◆ **Assignment**
Every line of the listing below should be written out exactly, minus its images.

◆ **Given material**
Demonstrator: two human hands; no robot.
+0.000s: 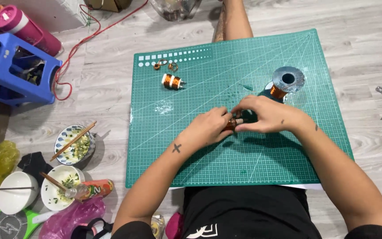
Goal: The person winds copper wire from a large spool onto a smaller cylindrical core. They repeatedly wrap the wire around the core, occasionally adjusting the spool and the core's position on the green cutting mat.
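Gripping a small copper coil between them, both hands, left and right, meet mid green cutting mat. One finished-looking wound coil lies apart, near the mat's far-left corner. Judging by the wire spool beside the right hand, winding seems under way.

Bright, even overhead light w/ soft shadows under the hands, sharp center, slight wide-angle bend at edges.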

◆ **Exercise answer**
Demonstrator: two human hands; no robot.
+0.000s: 
Goal: The person winds copper wire from a large spool onto a smaller cylindrical core. They repeatedly wrap the wire around the core, occasionally adjusting the spool and the core's position on the green cutting mat.
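Gripping a small copper coil between them, both hands, left and right, meet mid green cutting mat. One finished-looking wound coil lies apart, near the mat's far-left corner. Judging by the wire spool beside the right hand, winding seems under way.

Bright, even overhead light w/ soft shadows under the hands, sharp center, slight wide-angle bend at edges.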

The exercise has been finished.